Records from a data collection:
☆ ☆ ☆ ☆ ☆ ☆ ☆

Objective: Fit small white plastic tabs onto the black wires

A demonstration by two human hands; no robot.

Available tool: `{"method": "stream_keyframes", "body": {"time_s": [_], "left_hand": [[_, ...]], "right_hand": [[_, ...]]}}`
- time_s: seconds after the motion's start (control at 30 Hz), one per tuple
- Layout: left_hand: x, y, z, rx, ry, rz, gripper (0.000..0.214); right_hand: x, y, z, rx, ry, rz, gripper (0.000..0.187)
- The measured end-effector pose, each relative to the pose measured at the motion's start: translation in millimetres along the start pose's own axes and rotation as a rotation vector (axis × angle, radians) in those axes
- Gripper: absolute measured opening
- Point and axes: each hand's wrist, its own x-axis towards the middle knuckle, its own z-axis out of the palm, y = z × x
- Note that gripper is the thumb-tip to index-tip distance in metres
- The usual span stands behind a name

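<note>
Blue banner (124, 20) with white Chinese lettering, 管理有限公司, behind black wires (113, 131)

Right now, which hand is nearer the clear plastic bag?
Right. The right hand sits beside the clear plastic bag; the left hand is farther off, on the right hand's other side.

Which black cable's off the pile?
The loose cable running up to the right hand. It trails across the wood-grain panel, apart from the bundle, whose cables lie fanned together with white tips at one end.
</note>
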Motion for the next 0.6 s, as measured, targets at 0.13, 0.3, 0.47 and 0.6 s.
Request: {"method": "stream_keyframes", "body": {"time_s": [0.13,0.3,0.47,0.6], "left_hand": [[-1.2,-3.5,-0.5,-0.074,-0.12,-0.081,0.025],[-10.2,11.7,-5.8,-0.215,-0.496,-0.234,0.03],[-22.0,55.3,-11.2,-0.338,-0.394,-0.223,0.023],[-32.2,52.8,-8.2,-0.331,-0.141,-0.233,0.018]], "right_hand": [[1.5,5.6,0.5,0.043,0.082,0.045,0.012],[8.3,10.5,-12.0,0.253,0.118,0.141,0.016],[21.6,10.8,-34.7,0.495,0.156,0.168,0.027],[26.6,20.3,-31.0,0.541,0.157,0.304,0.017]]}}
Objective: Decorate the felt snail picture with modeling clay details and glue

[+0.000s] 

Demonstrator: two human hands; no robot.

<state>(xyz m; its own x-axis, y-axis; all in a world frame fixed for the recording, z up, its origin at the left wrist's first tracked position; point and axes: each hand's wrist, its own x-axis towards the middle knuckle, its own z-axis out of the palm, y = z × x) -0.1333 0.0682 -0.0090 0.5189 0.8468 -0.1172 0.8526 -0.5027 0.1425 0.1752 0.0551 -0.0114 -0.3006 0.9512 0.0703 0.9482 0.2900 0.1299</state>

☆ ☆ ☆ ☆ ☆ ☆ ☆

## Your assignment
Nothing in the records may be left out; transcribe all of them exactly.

## Answer to this exercise
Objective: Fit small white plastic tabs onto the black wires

A demonstration by two human hands; no robot.

Available tool: `{"method": "stream_keyframes", "body": {"time_s": [_], "left_hand": [[_, ...]], "right_hand": [[_, ...]]}}`
- time_s: seconds after the motion's start (control at 30 Hz), one per tuple
- Layout: left_hand: x, y, z, rx, ry, rz, gripper (0.000..0.214); right_hand: x, y, z, rx, ry, rz, gripper (0.000..0.187)
- The measured end-effector pose, each relative to the pose measured at the motion's start: translation in millimetres along the start pose's own axes and rotation as a rotation vector (axis × angle, radians) in those axes
- Gripper: absolute measured opening
- Point and axes: each hand's wrist, its own x-axis towards the middle knuckle, its own z-axis out of the palm, y = z × x
- Note that gripper is the thumb-tip to index-tip distance in metres
- The usual span stands behind a name

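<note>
Blue banner (124, 20) with white Chinese lettering, 管理有限公司, behind black wires (113, 131)

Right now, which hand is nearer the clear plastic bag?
Right. The right hand sits beside the clear plastic bag; the left hand is farther off, on the right hand's other side.

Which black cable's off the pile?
The loose cable running up to the right hand. It trails across the wood-grain panel, apart from the bundle, whose cables lie fanned together with white tips at one end.
</note>
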Motion for the next 0.6 s, as measured, targets at 0.13, 0.3, 0.47 and 0.6 s.
Request: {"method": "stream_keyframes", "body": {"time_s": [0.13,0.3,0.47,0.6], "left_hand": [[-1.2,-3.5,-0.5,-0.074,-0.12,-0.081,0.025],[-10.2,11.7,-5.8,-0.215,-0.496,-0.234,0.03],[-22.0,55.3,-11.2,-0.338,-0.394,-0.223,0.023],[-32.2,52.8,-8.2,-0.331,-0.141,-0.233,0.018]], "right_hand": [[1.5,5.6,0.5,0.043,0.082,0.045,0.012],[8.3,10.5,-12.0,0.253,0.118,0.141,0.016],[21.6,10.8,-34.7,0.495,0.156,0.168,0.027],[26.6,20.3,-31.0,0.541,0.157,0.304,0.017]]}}
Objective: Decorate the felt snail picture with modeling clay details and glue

[+0.000s] 

Demonstrator: two human hands; no robot.

<state>(xyz m; its own x-axis, y-axis; all in a world frame fixed for the recording, z up, its origin at the left wrist's first tracked position; point and axes: each hand's wrist, its own x-axis towards the middle knuckle, its own z-axis out of the palm, y = z × x) -0.1333 0.0682 -0.0090 0.5189 0.8468 -0.1172 0.8526 -0.5027 0.1425 0.1752 0.0551 -0.0114 -0.3006 0.9512 0.0703 0.9482 0.2900 0.1299</state>

The answer, as written, is complete.